AGRESYWNA BIAŁACZKA T-LGL
Agresywna białaczka T-LGL występuje bardzo rzadko i różni się znacząco od białaczki T-LGL przebiegiem klinicznym, leczeniem i prognozą. Dotyczy młodszych pacjentów — ze średnią wieku 41 lat. Ze względu na małą liczbę opisanych przypadków nie wyszczególniono jej dotychczas w klasyfikacji WHO jako odrębnej jednostki klinicznej. Patogeneza tej postaci nie jest znana; nie wiadomo również, czy choroba rozwija się de novo, czy też jest klonalną ewolucją indolentnej postaci białaczki T-LGL [83–85]. Matutes i wsp. [85] opisali przypadek transformacji Richtera indolentnej postaci białaczki T-LGL po 11 latach od momentu postawienia diagnozy.

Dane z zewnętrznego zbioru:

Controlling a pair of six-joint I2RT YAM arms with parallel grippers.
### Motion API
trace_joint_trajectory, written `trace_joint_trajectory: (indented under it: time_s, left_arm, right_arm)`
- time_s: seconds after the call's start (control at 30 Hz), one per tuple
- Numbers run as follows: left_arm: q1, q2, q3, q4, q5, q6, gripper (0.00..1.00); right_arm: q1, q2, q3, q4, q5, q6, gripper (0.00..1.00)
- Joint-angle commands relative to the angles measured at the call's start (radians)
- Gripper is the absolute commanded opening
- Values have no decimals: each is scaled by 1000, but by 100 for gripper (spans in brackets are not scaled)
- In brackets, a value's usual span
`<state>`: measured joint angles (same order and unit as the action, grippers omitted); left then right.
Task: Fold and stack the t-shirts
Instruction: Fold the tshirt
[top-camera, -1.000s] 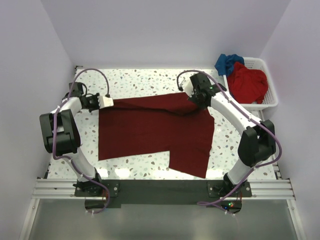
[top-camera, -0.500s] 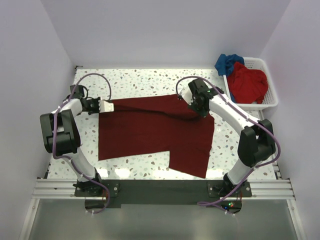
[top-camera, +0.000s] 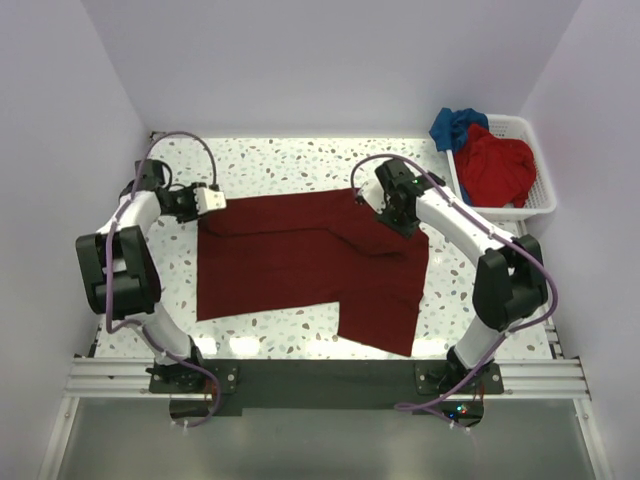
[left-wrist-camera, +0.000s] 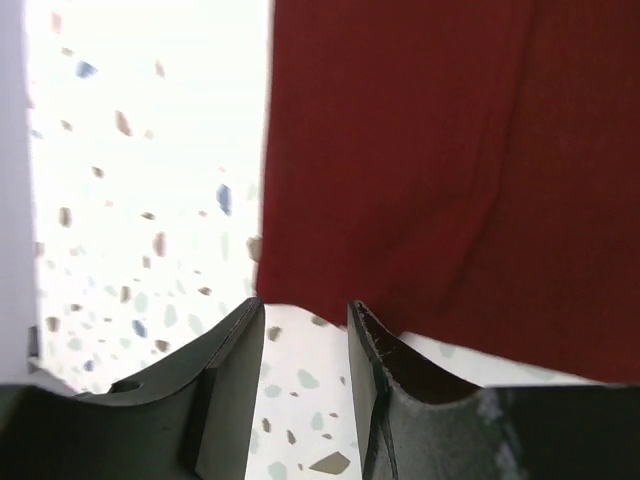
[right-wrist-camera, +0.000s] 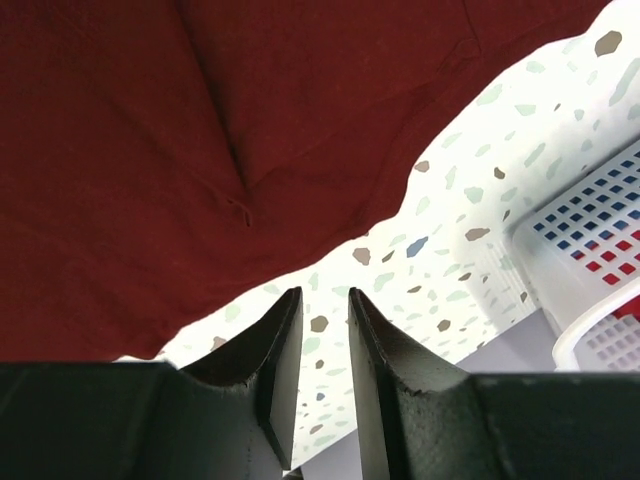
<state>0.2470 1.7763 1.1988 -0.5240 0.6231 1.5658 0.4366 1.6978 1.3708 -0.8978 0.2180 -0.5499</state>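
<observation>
The dark maroon t-shirt (top-camera: 300, 260) lies spread flat on the speckled table, one part reaching toward the near edge at the right. It fills the upper part of the left wrist view (left-wrist-camera: 430, 150) and of the right wrist view (right-wrist-camera: 200, 130). My left gripper (top-camera: 209, 199) is open and empty at the shirt's far left corner, its fingertips (left-wrist-camera: 305, 308) just short of the cloth edge. My right gripper (top-camera: 372, 197) is open and empty over bare table (right-wrist-camera: 323, 295) beside the shirt's far right edge. The brighter red t-shirt (top-camera: 495, 165) and the blue t-shirt (top-camera: 455, 125) lie bunched in the basket.
The white slatted basket (top-camera: 540, 205) stands at the table's far right, also visible in the right wrist view (right-wrist-camera: 590, 230). White walls close in the table on the left, back and right. Both arm bases sit at the near edge.
My left gripper has let go of the shirt's far left corner and drawn back slightly. My right gripper has shifted a little along the shirt's far right edge. The shirt's upper part has settled flat.
</observation>
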Motion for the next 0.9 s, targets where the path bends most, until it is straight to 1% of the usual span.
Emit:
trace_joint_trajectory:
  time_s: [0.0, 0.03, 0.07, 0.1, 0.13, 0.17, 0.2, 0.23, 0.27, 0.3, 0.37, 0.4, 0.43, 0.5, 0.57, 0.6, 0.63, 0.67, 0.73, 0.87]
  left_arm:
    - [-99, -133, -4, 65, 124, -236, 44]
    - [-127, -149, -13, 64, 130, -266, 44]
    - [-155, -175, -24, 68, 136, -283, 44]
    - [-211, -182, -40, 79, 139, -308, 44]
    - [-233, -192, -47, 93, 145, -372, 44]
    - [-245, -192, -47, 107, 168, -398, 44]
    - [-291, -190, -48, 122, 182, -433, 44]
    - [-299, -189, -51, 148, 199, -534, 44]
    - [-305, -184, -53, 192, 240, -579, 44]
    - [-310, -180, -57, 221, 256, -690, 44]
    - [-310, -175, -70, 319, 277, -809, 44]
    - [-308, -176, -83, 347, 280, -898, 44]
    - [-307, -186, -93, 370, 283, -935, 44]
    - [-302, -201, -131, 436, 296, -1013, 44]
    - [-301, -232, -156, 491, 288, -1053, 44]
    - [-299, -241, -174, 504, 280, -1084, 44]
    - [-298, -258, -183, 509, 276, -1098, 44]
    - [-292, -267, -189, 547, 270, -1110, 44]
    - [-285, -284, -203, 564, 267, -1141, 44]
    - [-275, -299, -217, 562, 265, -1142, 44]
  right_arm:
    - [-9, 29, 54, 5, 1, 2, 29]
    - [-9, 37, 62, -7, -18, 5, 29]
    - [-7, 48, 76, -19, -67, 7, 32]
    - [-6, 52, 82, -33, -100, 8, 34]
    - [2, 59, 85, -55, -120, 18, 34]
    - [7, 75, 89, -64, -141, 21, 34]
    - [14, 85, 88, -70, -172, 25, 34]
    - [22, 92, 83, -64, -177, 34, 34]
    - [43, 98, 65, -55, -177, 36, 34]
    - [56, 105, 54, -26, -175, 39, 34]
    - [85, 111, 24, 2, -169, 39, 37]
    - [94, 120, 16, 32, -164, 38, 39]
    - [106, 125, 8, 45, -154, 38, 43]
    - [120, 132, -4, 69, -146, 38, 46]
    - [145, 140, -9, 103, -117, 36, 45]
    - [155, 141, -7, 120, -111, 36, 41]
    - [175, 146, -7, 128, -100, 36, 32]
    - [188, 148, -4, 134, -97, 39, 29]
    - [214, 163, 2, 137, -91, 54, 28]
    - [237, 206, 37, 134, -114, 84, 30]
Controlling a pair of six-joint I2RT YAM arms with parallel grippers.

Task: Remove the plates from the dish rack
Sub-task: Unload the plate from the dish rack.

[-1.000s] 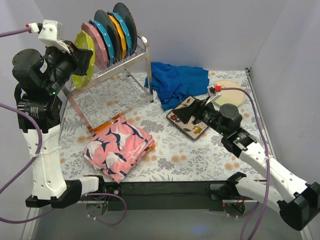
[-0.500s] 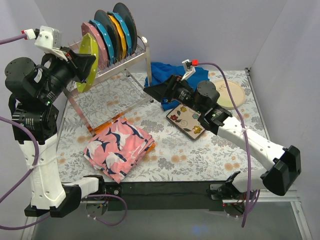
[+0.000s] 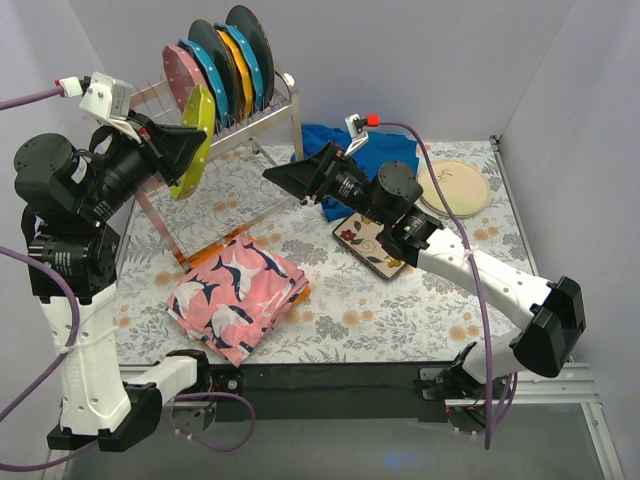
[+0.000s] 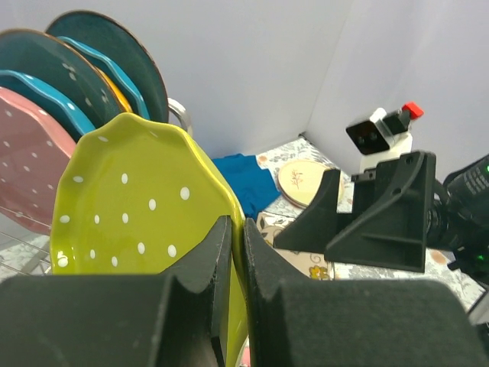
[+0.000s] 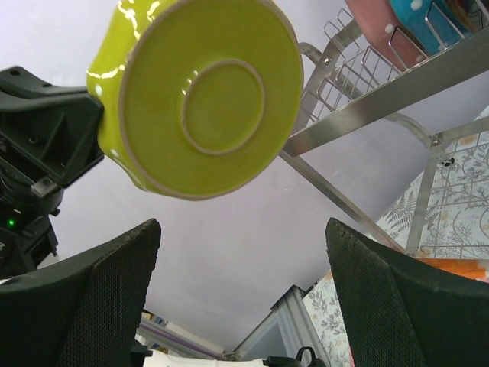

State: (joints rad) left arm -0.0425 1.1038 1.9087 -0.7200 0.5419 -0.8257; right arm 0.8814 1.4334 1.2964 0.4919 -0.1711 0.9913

Kliniczny przebieg agresywnej białaczki T-LGL charakteryzują występowanie nasilonych objawów ogólnych, hepatosplenomegalii, limfadenopatii, we krwi obwodowej obserwuje się znacznie wyższą liczbę klonalnych limfocytów T-LGL, często powyżej 10 G/l, niedokrwistość w różnym stopniu nasilenia, małopłytkowość i oporność na leczenie. Podstawą rozpoznania jest obecność charakterystycznego immunofenotypu komórek T-LGL, tj. CD3+CD8+CD16+CD56+TCRαβ+ lub rzadziej TCRγδ+. Od postaci indolentnej agresywną białaczkę T-LGL odróżnia ekspresja antygenu CD56 na komórkach białaczkowych [83–85]. Rokowanie u pacjentów z tą postacią białaczki T-LGL jest złe, jeśli chorobę leczy się konwencjonalną chemioterapią. Mimo niewielkiej liczby opublikowanych przypadków wydaje się, że lepsze wyniki przynosi stosowanie intensywnej chemioterapii, takiej jak w ostrej białaczce limfoblastycznej (ALL, acute lymphoblastic leukemia) z profilaktyką zajęcia ośrodkowego układu nerwowego (OUN) i następową konsolidacją allo-HSCT [4, 26].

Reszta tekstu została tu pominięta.